Imagine this, two people go to the ring. The bell rings, and both of them pull out their phones, go right to the video recording, and yell at each other.
‘You started this by hitting my Tesla!’
‘No, yours was in my way!’
‘You’re racist!’
‘How am I racist!?’
‘You wouldn’t move your car!’
‘How am I racist!?’
‘Just get out of the ring and walk away!’
‘How am I racist!?’
‘Quit stealing my soymilk!’
‘That was my soymilk!’
‘That’s it, you need to go!’
‘Get me your manager!’
‘He’s your manager too!’
Then the fucking boss comes out to the ring, a crowd of three now, which is bigger than the attendance of the show. He gets in there, just stands there, reading off some rhetoric about soymilk and the fucking rules.
‘I believe if we tone down our voices and speak calmly, we can fix this problem without any punches being thrown. We don’t want that here. We want peace and harmony! Here, both of you, you’re Grand Champions now, you get to share! I don’t have enough participation medals to hand out, but rest assured, everyone in that locker room are super duper champions as well!’
A business catering the Kens and Karens of the world. Just what we need.”
Kimberly can’t get a word out, laughing hysterically at the entire rendition of what the business is becoming. The sad part is this is entirely possible with the people who are leading the way. As much as one can sneer and complain that he’s wrong, Colton is not wrong here. It could very well happen.
“You really thought that one out, didn’t you?”
“No, I just thought about what people are becoming. Nobody wants confrontation anymore, Dickie Watson has a cute little match with me, doing his little dance off. Do you think for a second that I’d be allowed under Project Honor’s rules to knee the fucker in the ribs and rip his face apart? Fuck no, they’d be sued out the ass. They put the magical rules in where even the shittest and least athletic ones can have their moment to shine. We may as well call this Make A Wish Wrestling.”
“And the other one?”
“MYOJIN.”
“He’s on your team..for now.”
“He isn’t on my side, Kimberly. He’s just another wanting to jump on the back of a fighter, so he can do a couple cute little flips and join the dance contest. The one thing I will say about MYOJIN though, he’s actually pretty tough underneath that frilly lilly exterior. I’ve seen him in another company, throwing some pretty hard punches and kicks. I respect that. Not the stereotypical dancer, but he still dances.”
“I’ll talk to him!”
“...Why? Don’t catch any diseases from him.”
“EXCUSE ME?”
“Just look at him! I’m going to have to wear surgical gloves in that ring if he’s there. He looks like he’s riddled with diseases.”

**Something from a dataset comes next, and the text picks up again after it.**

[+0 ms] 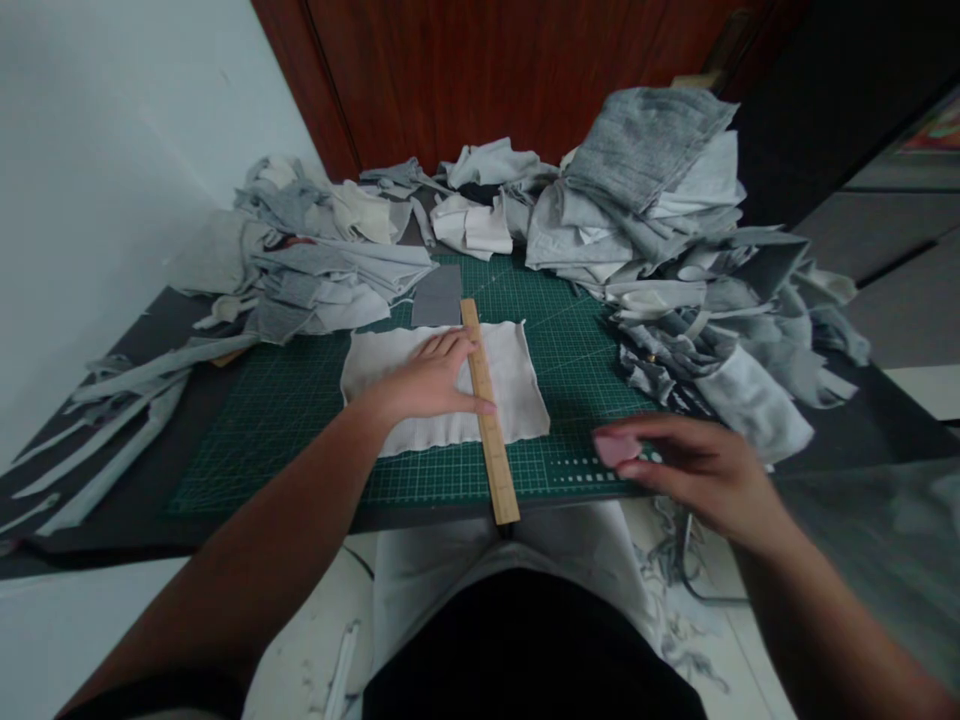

“Oh, I thought you meant other diseases.”
“Where do you think he got them from? Sexual deviants these days!”
“He can be useful to us. Would it really be so bad to have a ‘dancer’ on your team so he can dance with the others while you beat the ever loving shit out of them? Just think about it.”
It’s pretty interesting, the novel concept of speaking about moral fiber while the guy uses a beaten homeowner as a footstool. Colton glances at the husband, who is beginning to stir, before collapsing.
“OOOH I have an idea! I always wanted to try this!”
Kimberly jumps off of Colton’s lap, grabbing the wife’s cell phone. Shit, the phone is locked.
“Move your feet, asshole!”
Shoving Colton’s feet off of the wife, Kimberly grabs the wife by the hair. She raises the wife’s head up to unlock the phone through facial recognition.
“Awe, she has a picture of the cutest dog on here!”
“They don’t have a dog, do they? Frauds..”
Finally, the phone is unlocked. Kimberly looks at Colton with a grin on her face while calling the husband’s cell phone, under the name ‘Thunder Dumpling’? Fucking weird. Kimberly waits impatiently for the other phone to start ringing.
“Hello?”
“Sorry love! Wrong number!”
She immediately hangs up the phone.
“YOU WHORE!”
Skimming through the contact list, she finds the Husband’s name, listed under...Husband?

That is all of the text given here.